/icr

Repository for the paper "Improvement-Focused Causal Recourse"

Primary LanguagePythonMIT LicenseMIT

Improvement-Focused Causal Recourse: Experiments

Installation

We used python version 3.9.7. We recommend to set up a fresh virtual environment, to install the dependenciees and then the package.

Dependencies

We recommend to install torch, scikit-learn, matplotlib, seaborn, networkx, pyro, deap as well as jaxand numpyro seperately. For torch, follow the instruction on their website. For scikit-learn check out their website. For pyro, follow the instructions on their website.

The remaining dependencies can be found in the requirements.txt file. You can install them using pip install -r requirements.txt.

Installation with pip

In order to install the package and its functionality, run pip install -e icr in the superfolder of the one that contains this README file.

The Package

The package allows to apply ICR, CR and CE to problems with specified causal knowledge. An SCM can be specified and a series of experiments can be run.

How to Reproduce Results

In order to reproduce our results, run the following script for [confidence] 0.75, 0.85, 0.95 and 0.9, for [savepath] being the path were you would like to store the experiment results, and for [nr_runs] being the number of runs computed for the given configuration.

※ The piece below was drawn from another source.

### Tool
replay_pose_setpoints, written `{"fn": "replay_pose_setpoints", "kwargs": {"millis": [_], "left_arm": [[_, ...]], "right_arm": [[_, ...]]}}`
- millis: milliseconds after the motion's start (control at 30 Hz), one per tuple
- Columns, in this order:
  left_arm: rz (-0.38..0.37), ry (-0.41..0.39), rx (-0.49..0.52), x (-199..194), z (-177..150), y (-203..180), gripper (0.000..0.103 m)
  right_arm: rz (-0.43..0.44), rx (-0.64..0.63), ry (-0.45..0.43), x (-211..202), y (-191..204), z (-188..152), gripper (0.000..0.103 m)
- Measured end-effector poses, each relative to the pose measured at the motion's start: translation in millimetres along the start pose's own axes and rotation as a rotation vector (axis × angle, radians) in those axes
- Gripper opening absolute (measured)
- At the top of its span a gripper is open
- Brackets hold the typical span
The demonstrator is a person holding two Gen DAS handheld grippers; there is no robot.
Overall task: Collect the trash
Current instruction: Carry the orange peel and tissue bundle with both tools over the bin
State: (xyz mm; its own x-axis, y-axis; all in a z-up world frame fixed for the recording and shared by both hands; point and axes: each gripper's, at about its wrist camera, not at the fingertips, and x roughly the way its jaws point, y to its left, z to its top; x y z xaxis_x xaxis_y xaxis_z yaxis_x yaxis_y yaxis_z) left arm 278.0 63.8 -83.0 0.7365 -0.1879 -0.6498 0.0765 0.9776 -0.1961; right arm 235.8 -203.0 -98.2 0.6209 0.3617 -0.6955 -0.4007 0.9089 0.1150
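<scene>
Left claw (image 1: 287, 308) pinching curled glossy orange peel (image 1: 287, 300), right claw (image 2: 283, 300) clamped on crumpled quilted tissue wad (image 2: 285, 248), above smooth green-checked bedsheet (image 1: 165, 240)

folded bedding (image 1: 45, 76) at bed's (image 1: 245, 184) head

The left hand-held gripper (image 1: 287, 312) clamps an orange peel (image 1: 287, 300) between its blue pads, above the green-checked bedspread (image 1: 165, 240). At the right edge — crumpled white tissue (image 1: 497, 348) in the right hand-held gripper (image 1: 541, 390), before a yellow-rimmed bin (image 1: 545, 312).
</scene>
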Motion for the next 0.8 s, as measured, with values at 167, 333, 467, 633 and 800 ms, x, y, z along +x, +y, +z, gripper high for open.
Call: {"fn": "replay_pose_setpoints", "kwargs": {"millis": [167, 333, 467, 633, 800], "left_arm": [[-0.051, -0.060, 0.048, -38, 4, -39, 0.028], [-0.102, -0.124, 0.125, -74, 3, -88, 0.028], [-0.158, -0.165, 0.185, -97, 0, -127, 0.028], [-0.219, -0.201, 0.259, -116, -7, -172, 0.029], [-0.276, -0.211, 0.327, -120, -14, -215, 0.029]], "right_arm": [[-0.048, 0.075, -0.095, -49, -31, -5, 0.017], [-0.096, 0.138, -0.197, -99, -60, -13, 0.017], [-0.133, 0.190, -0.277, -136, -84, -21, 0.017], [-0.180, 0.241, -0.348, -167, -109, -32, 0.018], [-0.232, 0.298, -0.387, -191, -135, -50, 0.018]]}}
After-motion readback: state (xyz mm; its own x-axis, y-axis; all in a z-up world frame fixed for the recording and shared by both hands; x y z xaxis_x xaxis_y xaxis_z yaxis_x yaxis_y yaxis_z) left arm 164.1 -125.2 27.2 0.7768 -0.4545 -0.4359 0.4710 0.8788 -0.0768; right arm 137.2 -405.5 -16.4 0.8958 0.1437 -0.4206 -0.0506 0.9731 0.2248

python scripts/run_experiments.py 3var-noncausal 4000 200 [confidence] 300 [savepath]/3var-nc/ [nr_runs] --NGEN 600 --POP_SIZE 300 --n_digits 1 --nr_refits 5 --predict_individualized True

python scripts/run_experiments.py 3var-causal 4000 200 [confidence] 300 [savepath]/3var-c/ [nr_runs] --NGEN 600 --POP_SIZE 300 --n_digits 1 --nr_refits 5 --predict_individualized True

python scripts/run_experiments.py 5var-skill 4000 200 [confidence] 300 [savepath]/5var-skill/ [nr_runs] --NGEN 1000 --POP_SIZE 500 --n_digits 0 --nr_refits 5 --predict_individualized True --model_type rf

python scripts/run_experiments.py 7var-covid 20000 200 [confidence] 2999 [savepath]/7var-covid/ [nr_runs] --NGEN 700 --POP_SIZE 300 --n_digits 1 --nr_refits 5 --predict_individualized True --model_type rf

The experiments can be compiled and combined into a plot using

python scripts/plots.py --savepath [savepath]

where the [savepath] is the same path used above when running the experiments. If you use folder names different from those specified above for the results, you may have to go into the plots.py script to adapt them (by adjusting the scm_names dictionary). In the [savepath] folder, for each scm you can then find two files called

  • resultss.csv: summary statistics for all experiment folders in the specified result folder. mean and standard deviation for
    • eta_mean: specified desired acceptance rate
    • gamma_mean: specified desired improvement rate
    • perc_recomm_found: percent of recourse-seeking individuals for which a recommendation could be made
    • eta_obs_mean: average acceptance rate (observed)
    • gamma_obs_mean: average improvement rate (observed)
    • eta_obs_individualized_mean: average acceptance rate for the individualized post-recourse predictor (observed)
    • eta_obs_refits_batch0_mean_mean: average acceptance rate mean over all (model multiplicity) refits on batch 1 evaluated over batch 2.
    • intv-cost_mean: averge cost of the suggested interventions
    • [...]_std: the respective standard deviations
  • invs_resultss.csv: overview of interventions performed for each of the variables as well as aggregated for causes and non-causal variables

Furthermore, you find summary plots and text files used to produce the latex tables in the paper's Appendix.